Winter & The Wolves
With the Seattle hip-hop scene being laid upon the blogosphere’s examination table thanks to the Grammy-winning domination of Macklemore, there’s going to be at least a dozen rappers turned over for inspection. Although he’s released four albums’ worth of material now, Grieves is going to be one such piece of meat on the slab. What are they going to find when they do get a hold of him? If their first stop is at Winter & The Wolves, it is 14 tracks worth of downtempo production that emphasizes live piano work and Roger Troutman-like gurgles of modular synths over which Benjamin Laub (Grieves’ birth name) opines about the woman who done him wrong and his moral failings. Sound vaguely familiar? It should because it’s the tack that most white rappers tend to take these days, following in the footsteps of forbears like Sage Francis and Atmosphere. All of the above like to do a little light boasting of their bona fides, just to keep things interesting, but otherwise open up their journal entries and a couple of veins so as to seem more real.
Let’s not roast the guy too hard. Grieves succeeded in making another often-poignant personal document of what sounds like some difficult times. He’s had a rough go of it with romance (“This ain’t love/This is two people fucking each other over”), self-isolation (“I just wanna listen to music/Sink into the background/And drunk until the room spinnin’”), and some personal demons (“I heard the devil in you that day…laughing like you would have fed your family to the serpent”). After a while, though, the “woe is me” routine starts to be taxing on the ears. This isn’t a record to slap on for kicks or to challenge the bass response of your car stereo; this is the album that makes you want to scowl under gray skies as you slog to your day job.
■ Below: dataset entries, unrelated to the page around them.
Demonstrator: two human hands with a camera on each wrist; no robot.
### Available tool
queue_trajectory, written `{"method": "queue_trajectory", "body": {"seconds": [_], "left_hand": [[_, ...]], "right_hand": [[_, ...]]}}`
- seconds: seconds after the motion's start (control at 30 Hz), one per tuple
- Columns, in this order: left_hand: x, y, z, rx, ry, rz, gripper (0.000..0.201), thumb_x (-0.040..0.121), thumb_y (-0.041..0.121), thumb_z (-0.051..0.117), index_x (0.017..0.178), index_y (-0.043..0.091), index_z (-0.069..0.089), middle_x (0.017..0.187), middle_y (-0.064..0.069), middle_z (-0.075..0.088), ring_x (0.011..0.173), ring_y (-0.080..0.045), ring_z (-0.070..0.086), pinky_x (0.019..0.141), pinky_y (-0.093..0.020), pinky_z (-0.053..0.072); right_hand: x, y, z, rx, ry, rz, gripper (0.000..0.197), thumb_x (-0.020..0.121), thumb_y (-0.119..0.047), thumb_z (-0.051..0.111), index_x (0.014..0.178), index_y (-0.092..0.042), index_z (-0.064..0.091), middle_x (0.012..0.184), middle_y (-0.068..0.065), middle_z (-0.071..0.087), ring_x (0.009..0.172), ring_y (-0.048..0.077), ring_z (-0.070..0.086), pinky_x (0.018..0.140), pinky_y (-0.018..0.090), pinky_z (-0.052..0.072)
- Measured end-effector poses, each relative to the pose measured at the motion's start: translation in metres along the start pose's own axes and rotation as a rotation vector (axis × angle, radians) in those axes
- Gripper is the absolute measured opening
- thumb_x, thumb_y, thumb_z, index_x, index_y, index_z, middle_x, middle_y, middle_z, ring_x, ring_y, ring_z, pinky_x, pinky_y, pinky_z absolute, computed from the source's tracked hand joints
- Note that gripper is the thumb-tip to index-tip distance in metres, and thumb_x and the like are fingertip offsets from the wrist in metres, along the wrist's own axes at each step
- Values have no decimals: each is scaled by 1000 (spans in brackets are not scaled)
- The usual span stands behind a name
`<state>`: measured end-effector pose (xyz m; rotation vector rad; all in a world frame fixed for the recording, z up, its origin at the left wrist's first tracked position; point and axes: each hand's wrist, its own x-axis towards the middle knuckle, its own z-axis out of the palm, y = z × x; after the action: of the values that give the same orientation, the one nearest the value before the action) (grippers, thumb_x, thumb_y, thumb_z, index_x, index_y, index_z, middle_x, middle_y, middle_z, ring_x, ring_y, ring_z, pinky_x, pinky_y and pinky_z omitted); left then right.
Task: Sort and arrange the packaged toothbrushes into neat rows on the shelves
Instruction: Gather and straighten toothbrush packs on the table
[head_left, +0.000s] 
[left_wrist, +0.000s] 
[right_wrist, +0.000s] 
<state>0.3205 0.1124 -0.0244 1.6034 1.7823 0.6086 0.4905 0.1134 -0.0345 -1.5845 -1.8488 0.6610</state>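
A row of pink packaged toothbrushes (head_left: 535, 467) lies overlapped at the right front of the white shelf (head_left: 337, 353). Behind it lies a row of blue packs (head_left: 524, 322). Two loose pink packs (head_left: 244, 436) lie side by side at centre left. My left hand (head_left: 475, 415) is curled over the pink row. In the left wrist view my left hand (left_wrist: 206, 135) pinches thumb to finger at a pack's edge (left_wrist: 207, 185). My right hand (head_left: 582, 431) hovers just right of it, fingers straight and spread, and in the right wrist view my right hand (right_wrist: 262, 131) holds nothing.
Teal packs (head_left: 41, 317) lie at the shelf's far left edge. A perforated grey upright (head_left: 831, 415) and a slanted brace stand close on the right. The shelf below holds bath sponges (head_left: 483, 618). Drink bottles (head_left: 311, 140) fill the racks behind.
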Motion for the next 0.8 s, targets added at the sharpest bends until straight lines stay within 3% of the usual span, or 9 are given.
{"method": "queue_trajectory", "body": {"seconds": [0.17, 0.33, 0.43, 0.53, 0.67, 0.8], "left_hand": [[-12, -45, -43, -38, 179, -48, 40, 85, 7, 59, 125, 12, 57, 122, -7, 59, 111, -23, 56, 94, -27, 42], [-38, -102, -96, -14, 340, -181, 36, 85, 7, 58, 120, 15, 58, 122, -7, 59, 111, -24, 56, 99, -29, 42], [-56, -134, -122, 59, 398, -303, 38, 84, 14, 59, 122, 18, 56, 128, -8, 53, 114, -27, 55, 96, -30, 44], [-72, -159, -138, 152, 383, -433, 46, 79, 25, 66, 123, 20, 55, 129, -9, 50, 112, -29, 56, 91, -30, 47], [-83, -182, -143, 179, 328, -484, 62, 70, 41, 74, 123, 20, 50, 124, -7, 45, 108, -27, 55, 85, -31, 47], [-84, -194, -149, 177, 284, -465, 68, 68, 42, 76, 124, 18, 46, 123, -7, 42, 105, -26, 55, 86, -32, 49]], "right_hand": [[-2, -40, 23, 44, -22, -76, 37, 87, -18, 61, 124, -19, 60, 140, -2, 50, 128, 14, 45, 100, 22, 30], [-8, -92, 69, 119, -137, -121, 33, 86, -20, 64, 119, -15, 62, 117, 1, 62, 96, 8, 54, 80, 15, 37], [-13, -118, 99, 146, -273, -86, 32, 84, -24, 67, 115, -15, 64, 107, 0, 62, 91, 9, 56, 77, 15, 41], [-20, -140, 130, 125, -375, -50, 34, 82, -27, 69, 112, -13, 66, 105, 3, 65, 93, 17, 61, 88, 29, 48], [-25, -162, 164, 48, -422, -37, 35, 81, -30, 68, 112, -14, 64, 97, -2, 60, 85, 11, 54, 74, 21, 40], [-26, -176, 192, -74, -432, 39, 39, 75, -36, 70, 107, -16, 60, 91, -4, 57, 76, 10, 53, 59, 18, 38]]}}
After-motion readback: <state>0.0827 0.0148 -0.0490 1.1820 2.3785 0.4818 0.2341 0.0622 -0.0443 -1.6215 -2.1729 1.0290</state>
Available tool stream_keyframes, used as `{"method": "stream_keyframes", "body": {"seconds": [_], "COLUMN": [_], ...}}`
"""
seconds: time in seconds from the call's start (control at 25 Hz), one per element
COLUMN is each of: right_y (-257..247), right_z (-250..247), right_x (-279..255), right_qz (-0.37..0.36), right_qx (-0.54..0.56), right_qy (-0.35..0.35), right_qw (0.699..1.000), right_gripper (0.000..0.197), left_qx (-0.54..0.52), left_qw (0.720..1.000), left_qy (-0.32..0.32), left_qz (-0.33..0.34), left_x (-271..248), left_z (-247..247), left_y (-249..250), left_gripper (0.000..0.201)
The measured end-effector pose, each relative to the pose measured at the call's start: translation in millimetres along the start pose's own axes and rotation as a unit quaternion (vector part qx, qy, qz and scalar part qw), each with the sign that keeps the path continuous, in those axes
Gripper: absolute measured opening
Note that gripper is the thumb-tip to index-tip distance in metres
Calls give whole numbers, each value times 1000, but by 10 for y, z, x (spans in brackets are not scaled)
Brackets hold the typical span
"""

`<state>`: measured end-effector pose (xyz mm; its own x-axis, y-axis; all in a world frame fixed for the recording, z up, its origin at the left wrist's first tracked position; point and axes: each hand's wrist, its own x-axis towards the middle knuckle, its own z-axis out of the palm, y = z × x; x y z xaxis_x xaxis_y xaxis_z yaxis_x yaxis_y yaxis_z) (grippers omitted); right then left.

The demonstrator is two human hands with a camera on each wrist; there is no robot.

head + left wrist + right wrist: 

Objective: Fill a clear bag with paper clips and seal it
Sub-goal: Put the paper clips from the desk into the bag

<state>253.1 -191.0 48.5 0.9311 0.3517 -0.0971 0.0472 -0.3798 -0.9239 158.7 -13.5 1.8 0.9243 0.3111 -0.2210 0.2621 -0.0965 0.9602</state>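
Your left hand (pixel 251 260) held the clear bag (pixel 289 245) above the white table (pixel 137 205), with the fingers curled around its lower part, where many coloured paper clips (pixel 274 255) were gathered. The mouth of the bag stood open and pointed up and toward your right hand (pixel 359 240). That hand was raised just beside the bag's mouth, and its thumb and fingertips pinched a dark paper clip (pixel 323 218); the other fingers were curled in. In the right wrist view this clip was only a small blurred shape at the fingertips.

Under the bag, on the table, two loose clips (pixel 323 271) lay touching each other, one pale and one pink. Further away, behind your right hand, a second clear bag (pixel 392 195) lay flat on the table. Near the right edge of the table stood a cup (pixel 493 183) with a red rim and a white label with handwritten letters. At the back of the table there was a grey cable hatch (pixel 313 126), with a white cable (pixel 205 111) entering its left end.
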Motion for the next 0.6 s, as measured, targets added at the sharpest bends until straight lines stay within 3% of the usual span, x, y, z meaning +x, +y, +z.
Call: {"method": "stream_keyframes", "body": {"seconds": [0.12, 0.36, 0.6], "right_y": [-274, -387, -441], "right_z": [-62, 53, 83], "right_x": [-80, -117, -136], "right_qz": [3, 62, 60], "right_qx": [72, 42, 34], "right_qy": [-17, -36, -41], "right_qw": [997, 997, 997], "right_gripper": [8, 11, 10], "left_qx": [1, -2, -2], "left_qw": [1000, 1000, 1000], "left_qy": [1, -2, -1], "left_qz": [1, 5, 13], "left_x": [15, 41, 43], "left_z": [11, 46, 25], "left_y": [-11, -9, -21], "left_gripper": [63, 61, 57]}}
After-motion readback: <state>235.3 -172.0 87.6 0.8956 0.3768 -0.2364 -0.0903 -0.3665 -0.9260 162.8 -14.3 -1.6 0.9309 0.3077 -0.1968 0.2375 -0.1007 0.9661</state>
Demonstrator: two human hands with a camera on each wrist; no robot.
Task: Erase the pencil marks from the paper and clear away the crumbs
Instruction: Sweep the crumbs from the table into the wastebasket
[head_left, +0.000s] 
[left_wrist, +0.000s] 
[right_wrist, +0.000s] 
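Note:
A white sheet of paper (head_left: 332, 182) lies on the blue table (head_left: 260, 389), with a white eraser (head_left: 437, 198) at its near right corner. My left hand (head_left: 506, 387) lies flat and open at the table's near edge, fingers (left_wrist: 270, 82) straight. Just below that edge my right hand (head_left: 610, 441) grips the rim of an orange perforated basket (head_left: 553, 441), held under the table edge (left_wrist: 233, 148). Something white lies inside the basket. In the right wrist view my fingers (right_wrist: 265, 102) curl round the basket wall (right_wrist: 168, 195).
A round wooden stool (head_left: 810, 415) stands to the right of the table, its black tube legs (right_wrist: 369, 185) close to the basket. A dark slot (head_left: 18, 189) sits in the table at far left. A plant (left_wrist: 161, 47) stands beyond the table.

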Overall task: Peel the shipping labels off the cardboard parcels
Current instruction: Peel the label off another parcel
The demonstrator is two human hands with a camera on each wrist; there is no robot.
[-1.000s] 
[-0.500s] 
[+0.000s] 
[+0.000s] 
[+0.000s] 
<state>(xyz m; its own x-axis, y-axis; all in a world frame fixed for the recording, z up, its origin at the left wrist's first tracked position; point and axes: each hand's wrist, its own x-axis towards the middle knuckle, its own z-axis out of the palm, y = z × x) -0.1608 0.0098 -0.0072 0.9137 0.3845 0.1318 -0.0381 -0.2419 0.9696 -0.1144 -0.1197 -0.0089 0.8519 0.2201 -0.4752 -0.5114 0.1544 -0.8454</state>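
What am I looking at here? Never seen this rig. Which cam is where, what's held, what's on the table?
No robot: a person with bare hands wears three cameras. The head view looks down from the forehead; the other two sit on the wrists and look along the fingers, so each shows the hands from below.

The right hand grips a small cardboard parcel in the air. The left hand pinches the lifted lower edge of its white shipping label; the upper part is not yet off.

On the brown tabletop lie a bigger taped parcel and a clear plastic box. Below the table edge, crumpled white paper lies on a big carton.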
Laub doesn’t help matters with the toothless production decisions he and B. Lewis make on Winter. The attempt to sound like the Doors on “Serpents” is a particularly cumbersome choice, as is the plink of a Harry Nilsson-like piano part that gets repeated throughout the album. On their own, not the worst choices, but put up against stronger tracks like the razor-sharp “Shreds” and “Astronauts,” his punch-drunk duet with Atmosphere’s Slug, they cower in the shadows. There’s little doubt that we’re all going to be hearing more from Grieves in the months to follow this album’s release. The hype cycle of the music writing universe demands it. It’s just too bad that he doesn’t have much of import to say in response.